_What is expected:_
What you return must be every line below that includes the word "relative".

═══ Data ═══

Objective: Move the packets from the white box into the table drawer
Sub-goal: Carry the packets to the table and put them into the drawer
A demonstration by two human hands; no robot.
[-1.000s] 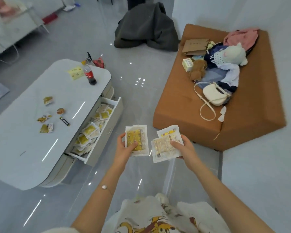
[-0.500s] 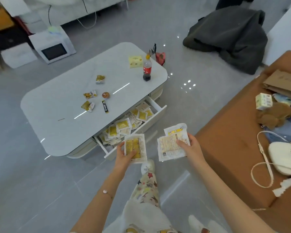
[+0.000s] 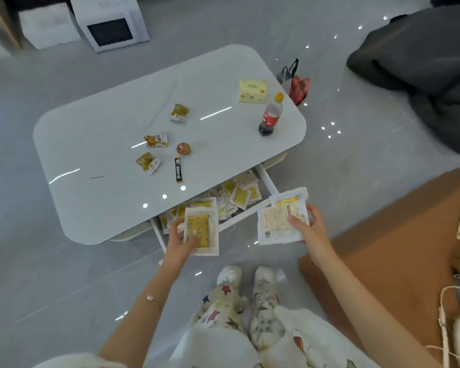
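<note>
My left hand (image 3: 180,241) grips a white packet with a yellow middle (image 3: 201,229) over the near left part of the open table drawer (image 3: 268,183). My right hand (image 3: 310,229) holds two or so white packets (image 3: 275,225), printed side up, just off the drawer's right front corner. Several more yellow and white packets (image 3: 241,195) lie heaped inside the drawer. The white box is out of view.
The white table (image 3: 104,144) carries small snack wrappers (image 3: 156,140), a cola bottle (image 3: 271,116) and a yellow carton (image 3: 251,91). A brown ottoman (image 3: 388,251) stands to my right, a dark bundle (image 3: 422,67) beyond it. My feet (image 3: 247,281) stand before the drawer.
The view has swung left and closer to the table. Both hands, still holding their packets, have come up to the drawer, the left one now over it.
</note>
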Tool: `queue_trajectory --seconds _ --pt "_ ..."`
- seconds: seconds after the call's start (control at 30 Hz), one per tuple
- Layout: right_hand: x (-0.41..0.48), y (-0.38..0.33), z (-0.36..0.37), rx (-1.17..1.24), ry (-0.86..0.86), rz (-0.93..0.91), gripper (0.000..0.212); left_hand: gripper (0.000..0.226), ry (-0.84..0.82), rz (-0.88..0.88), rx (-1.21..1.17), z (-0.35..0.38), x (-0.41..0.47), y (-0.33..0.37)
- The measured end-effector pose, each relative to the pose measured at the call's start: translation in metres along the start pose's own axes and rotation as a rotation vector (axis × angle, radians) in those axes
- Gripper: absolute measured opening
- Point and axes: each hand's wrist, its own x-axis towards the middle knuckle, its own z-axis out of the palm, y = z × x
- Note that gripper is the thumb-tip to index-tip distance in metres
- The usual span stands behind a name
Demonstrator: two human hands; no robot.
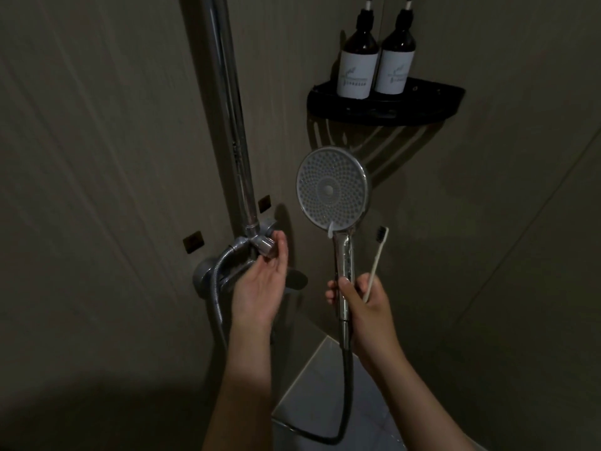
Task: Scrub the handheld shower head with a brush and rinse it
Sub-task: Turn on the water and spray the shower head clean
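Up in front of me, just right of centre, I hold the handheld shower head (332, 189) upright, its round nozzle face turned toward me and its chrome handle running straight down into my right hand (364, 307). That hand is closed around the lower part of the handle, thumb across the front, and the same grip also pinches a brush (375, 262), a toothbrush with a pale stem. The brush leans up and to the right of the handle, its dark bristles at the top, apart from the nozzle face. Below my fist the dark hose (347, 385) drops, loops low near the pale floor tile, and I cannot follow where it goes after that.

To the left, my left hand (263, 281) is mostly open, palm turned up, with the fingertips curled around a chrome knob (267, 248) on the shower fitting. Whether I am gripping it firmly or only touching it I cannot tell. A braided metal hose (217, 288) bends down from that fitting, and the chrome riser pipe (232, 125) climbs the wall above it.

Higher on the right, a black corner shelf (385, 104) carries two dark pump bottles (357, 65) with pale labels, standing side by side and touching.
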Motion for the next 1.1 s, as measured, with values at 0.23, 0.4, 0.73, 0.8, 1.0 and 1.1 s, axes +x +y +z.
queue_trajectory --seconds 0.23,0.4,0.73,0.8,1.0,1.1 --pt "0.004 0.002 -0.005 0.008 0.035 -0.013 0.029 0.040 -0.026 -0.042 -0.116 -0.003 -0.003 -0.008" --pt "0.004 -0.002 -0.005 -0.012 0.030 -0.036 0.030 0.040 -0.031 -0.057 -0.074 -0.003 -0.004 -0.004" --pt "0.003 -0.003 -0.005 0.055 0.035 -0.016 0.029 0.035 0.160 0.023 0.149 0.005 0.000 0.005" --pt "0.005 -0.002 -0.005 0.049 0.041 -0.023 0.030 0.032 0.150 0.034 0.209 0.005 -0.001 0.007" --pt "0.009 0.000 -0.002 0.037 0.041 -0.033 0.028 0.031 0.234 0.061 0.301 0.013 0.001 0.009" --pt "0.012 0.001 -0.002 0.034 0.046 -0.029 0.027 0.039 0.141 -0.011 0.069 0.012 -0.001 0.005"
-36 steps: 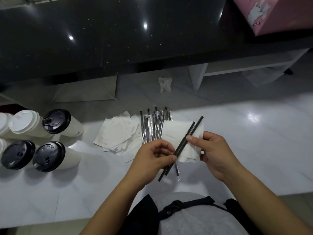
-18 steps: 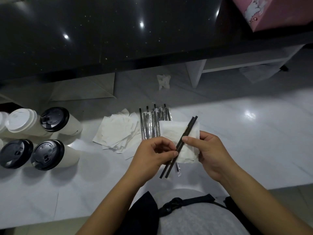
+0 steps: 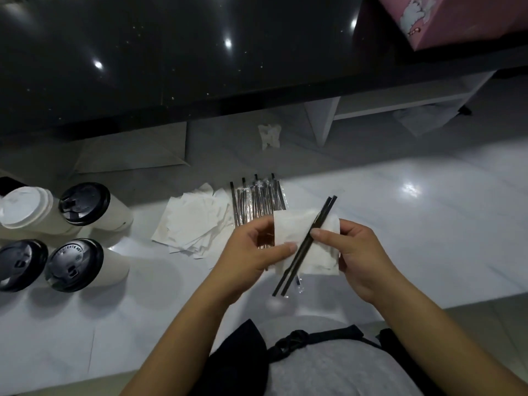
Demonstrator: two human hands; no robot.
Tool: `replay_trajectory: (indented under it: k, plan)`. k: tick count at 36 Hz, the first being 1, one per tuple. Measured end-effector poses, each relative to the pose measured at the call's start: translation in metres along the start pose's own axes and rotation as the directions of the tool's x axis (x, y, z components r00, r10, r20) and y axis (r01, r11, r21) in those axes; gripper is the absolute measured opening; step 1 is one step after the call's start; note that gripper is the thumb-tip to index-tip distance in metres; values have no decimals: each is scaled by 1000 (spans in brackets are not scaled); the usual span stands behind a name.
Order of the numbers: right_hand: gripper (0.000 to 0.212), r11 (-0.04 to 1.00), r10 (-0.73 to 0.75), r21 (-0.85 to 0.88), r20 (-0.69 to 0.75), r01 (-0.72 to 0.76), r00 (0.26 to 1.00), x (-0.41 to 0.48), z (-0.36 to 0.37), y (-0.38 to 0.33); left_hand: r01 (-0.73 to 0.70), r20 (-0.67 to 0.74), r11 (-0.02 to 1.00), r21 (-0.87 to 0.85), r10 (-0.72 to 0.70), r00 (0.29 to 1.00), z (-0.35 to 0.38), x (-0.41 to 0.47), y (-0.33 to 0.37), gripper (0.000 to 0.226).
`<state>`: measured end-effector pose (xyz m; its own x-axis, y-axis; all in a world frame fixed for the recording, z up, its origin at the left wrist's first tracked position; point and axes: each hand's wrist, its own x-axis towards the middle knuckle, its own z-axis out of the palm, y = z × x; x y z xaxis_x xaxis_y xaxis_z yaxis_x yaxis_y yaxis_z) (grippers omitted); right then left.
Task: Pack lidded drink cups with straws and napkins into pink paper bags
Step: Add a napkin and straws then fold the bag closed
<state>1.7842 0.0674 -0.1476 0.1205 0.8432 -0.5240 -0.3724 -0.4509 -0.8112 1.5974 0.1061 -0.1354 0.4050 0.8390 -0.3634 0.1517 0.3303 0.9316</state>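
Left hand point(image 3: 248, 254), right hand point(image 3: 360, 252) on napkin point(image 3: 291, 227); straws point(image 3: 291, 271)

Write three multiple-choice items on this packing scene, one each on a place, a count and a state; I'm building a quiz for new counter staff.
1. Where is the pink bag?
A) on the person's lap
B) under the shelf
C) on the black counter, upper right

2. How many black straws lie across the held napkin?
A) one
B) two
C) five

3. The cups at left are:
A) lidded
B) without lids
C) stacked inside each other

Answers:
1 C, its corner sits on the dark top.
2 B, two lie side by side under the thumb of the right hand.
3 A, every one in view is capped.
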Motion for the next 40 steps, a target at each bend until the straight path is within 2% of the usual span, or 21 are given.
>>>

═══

_Result of this exercise:_
- The measured end-effector pose, each relative to the pose measured at the call's start: translation in metres along the start pose's own axes and rotation as a rotation vector (axis × angle, radians) in those axes
Tool: `replay_trajectory: (indented under it: k, plan)`. k: tick count at 36 Hz, the first being 1, one per tuple. Measured end-effector poses, each relative to the pose measured at the call's start: translation in metres along the start pose's own axes and rotation as the directions of the tool's x axis (x, y, z components r00, r10, r20) and y axis (r01, r11, r21) in those axes; gripper is the absolute measured opening; step 1 is one step after the call's start; note that gripper is the thumb-tip to index-tip distance in metres; values have no decimals: each is scaled by 1000 (spans in brackets are not scaled); the usual span stands behind a name.

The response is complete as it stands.